GIVEN DATA below:
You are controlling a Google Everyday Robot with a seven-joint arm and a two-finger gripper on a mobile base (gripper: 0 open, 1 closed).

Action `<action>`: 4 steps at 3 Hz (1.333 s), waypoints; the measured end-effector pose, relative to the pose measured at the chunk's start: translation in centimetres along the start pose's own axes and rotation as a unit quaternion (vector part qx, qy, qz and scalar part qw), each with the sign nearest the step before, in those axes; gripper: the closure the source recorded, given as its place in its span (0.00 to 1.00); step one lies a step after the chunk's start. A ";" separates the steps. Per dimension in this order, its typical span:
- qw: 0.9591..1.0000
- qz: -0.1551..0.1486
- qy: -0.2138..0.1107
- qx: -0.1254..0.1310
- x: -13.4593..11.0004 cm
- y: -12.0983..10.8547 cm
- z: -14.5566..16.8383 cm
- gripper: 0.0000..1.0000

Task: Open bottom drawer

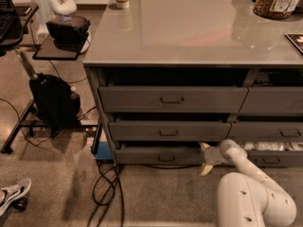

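Observation:
The bottom drawer [158, 155] is the lowest, shallow dark-grey front of the left stack, with a small pull handle [166, 158] at its centre. It stands slightly out from the cabinet, like the two taller drawers above it. My gripper [205, 158] is at the right end of that front, well right of the handle, low near the floor. Its cream fingers [204, 146] are spread apart, one above and one below the drawer's right end. My white arm [246, 183] reaches in from the lower right.
A right-hand drawer with white items inside [270, 146] is open behind my arm. Cables [106, 188] and a blue box [102, 150] lie at the cabinet's left foot. A black backpack [54, 100], a side stand [57, 51] and a shoe [12, 195] are at the left.

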State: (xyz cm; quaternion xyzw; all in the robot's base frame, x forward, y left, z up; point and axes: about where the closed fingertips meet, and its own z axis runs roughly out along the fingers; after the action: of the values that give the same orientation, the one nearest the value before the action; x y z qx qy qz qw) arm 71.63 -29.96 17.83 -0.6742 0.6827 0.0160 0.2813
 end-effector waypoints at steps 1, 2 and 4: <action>1.000 -0.017 -0.003 -0.020 -0.5 0.0 1.3 0.00; 0.999 -0.019 -0.005 -0.040 -0.7 0.0 1.9 0.00; 0.999 -0.019 -0.005 -0.041 -0.7 0.0 1.9 0.43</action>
State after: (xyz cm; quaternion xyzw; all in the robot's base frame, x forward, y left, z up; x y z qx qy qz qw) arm 72.28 -28.54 16.47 -0.6981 0.6670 0.0415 0.2571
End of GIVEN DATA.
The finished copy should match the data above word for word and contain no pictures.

*SOLVED PROBLEM*.
You are controlling a Google Everyday Robot with a seven-joint arm and a two-finger gripper on a mobile base (gripper: 0 open, 1 closed).

Action `<action>`: 4 steps at 3 Hz (1.333 s), waypoints; the measured end-effector pose, relative to the pose measured at the chunk's start: translation in centimetres along the start pose's own axes and rotation as a unit quaternion (vector part qx, qy, qz and scalar part qw), each with the sign nearest the step before, in those axes; gripper: the closure the source recorded, given as its place in its span (0.00 to 1.00); step one lies a step after the chunk's start. A ";" separates the steps. Per dimension in this order, its typical span:
- qw: 0.9591..1.0000
- qz: -0.1551..0.1486
- qy: -0.2138..0.1107
- qx: -0.1254..0.1310
- x: -13.4593..11.0004 cm
- y: -12.0983..10.8547 cm
- z: -14.5566..16.8383 cm
- gripper: 0.0000..1.0000

Task: Open bottom drawer


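Observation:
The bottom drawer [158, 155] is the lowest, shallow dark-grey front of the left stack, with a small pull handle [166, 158] at its centre. It stands slightly out from the cabinet, like the two taller drawers above it. My gripper [205, 158] is at the right end of that front, well right of the handle, low near the floor. Its cream fingers [204, 146] are spread apart, one above and one below the drawer's right end. My white arm [246, 183] reaches in from the lower right.
A right-hand drawer with white items inside [270, 146] is open behind my arm. Cables [106, 188] and a blue box [102, 150] lie at the cabinet's left foot. A black backpack [54, 100], a side stand [57, 51] and a shoe [12, 195] are at the left.
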
State: (xyz cm; quaternion xyzw; all in the robot's base frame, x forward, y left, z up; point and axes: about where the closed fingertips meet, and its own z axis runs roughly out along the fingers; after the action: of the values that give the same orientation, the one nearest the value before the action; x y z qx qy qz qw) arm 71.63 -29.96 17.83 -0.6742 0.6827 0.0160 0.2813
 end-effector waypoints at steps 1, 2 and 4: <action>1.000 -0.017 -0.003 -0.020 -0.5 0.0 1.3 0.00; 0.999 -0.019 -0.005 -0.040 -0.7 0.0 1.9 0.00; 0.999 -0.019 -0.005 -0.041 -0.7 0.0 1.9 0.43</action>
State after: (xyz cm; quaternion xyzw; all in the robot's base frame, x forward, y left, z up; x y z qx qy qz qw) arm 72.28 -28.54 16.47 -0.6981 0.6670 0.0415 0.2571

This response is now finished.